### REQUIRED WORK
Return every line of the listing below, unchanged, from its first line to the line holding "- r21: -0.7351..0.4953", that line included.

### AVAILABLE RECORDS

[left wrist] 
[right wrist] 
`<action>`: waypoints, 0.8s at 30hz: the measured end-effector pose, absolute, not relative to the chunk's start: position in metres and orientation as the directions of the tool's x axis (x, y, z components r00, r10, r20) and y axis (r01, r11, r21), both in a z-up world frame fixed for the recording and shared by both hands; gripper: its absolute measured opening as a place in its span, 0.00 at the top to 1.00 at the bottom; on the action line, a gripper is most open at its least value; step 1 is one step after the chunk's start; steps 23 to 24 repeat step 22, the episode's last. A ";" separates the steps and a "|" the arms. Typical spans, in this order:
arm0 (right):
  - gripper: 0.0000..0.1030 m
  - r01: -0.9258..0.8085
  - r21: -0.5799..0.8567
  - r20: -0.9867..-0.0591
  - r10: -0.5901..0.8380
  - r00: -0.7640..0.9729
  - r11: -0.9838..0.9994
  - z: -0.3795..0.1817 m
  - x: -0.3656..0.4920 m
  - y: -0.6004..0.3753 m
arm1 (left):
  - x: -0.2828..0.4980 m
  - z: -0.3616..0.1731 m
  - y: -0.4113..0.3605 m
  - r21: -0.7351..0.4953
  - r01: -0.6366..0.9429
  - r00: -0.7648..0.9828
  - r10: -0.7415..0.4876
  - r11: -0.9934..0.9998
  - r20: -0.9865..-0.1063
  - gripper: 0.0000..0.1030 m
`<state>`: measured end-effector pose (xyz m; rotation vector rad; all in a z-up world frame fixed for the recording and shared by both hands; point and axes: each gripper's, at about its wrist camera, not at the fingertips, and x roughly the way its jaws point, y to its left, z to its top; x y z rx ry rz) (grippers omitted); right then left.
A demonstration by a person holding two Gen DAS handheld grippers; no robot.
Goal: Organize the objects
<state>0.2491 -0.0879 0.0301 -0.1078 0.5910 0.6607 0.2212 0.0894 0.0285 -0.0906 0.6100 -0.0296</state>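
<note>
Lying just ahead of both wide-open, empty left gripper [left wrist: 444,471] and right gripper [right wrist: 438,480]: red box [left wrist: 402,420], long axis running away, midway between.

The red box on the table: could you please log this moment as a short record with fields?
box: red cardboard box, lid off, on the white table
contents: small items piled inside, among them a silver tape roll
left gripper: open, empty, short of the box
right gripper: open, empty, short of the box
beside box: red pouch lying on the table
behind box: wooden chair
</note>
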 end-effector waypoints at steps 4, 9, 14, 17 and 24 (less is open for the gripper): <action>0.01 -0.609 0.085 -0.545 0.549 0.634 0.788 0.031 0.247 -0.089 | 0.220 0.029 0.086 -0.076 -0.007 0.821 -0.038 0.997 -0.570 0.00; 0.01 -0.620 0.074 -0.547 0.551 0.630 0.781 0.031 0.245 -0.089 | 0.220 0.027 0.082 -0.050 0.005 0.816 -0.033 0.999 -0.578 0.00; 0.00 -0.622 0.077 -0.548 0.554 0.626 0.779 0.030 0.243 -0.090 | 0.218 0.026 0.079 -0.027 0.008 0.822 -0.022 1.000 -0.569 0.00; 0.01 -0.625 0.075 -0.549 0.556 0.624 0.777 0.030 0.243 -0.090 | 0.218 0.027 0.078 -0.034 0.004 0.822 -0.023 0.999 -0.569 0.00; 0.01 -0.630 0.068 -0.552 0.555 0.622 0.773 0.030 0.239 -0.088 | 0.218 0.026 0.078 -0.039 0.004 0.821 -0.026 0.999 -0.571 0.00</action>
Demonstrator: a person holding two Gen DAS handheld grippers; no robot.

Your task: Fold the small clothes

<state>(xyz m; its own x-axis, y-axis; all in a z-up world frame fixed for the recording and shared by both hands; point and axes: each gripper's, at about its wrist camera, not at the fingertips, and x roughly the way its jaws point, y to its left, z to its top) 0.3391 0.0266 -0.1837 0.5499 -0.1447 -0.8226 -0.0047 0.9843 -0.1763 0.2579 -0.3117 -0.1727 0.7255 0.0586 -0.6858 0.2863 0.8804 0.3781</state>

### WRITTEN RESPONSE
[left wrist] 
[right wrist] 
`<action>`: waypoints, 0.8s at 30hz: the measured end-effector pose, absolute, not relative to the chunk's start: position in metres and orientation as the directions of the tool's x axis (x, y, z components r00, r10, r20) and y axis (r01, r11, r21), both in a z-up world frame fixed for the recording and shared by both hands; gripper: its absolute measured opening as a place in its span, 0.00 at the top to 1.00 at the bottom; on the action line, a gripper is most open at its least value; step 1 is one step after the chunk's start; steps 23 to 24 repeat step 22, the episode's last. A ";" separates the steps and a "|" the arms. Typical spans, in this order:
arm0 (right):
  - gripper: 0.0000..0.1030 m
  - r01: -0.9258..0.8085
  - r21: -0.5799..0.8567
  - r20: -0.9867..-0.0591
  - r10: -0.5901..0.8380
  - r00: -0.7640..0.9729
  - r11: -0.9838..0.9994
  - z: -0.3795..0.1817 m
  - x: -0.3656..0.4920 m
  - y: -0.6004..0.3753 m
arm1 (left):
  - x: -0.2828..0.4980 m
  - z: -0.3616..0.1731 m
  - y: -0.4113..0.3605 m
  - r21: -0.7351..0.4953

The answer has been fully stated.